Эпикур с волнением следил за молодыми людьми. Дни проходили за днями, а Метродор, мечта которого как будто сбылась, всё так же был погружен в тайные переживания. Незаметно подошли Линнеи с долгожданными театральными соревнованиями, в которых участвовал и Менандр. На состязаниях были представлены три комедии — «Брюзга» Менандра, «Законодатель» Филиппида и «Застолье» Филемона. С утра афиняне и гости города толпами двинулись к театру. Эпикур с учениками, приглашённые Менандром, получили хорошие места.

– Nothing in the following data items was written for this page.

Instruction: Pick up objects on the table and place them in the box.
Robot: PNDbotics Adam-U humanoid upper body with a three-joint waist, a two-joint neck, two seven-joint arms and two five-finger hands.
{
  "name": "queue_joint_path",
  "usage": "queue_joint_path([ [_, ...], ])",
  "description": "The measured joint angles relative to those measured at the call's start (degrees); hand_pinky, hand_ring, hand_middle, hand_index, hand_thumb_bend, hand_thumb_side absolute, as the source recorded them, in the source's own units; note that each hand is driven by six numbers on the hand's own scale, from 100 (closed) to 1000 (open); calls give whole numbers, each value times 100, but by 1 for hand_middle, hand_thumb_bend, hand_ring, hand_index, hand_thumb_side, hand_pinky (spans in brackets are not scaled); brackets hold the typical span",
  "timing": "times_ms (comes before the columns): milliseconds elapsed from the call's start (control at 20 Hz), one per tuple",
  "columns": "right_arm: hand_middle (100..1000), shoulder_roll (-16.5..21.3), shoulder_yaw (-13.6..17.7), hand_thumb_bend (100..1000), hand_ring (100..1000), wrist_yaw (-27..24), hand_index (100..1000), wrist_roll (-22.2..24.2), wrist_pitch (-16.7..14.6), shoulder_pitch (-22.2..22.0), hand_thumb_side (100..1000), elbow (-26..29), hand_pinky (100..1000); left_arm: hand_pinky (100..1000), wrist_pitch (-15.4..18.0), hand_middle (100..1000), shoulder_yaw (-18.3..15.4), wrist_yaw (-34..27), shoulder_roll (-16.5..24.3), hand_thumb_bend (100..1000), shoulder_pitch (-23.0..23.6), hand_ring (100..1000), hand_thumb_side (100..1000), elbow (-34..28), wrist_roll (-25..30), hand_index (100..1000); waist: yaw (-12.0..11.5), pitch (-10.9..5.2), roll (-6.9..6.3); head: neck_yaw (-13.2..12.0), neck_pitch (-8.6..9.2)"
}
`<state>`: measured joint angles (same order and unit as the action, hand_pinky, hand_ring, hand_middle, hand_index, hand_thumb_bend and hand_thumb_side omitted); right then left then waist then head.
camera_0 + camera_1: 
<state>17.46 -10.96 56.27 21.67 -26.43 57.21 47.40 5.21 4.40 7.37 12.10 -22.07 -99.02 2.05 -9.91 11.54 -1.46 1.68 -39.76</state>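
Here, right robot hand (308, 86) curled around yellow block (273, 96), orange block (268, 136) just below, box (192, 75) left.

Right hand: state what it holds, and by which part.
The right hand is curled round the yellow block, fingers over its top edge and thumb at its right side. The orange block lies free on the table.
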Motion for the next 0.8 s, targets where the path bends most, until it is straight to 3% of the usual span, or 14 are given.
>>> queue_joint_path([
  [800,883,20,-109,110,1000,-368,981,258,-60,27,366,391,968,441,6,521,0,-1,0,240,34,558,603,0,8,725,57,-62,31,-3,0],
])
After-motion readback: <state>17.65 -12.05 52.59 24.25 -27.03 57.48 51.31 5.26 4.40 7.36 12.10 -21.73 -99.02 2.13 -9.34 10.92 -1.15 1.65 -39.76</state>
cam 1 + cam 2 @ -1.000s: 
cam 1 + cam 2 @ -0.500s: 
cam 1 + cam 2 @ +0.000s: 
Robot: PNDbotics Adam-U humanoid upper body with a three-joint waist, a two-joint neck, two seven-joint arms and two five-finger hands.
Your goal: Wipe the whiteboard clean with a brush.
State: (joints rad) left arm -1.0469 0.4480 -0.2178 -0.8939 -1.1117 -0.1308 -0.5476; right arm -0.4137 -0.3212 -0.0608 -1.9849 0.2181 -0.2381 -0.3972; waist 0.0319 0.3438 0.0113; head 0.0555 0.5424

Философ сел рядом с Метродором и Леонтией и с удовольствием слушал её рассказы о театральных обычаях и знаменитых актёрах. Он давно уже не видел такого скопления народа, да и Афины отвыкли от переполненного театра — после Ламийской войны амфитеатр редко заполнялся. Но сегодня добрая половина мест была занята воинами Деметрия — македонянами, финикийцами, персами, греками. Царь готовился к походу против Птолемея и перед отплытием решил дать войску возможность повеселиться. Сам Деметрий, большой, мощный, с крупными чертами лица, расположился в первом ряду вместе с жрецами Диониса в одном из шестидесяти семи почётных мраморных кресел.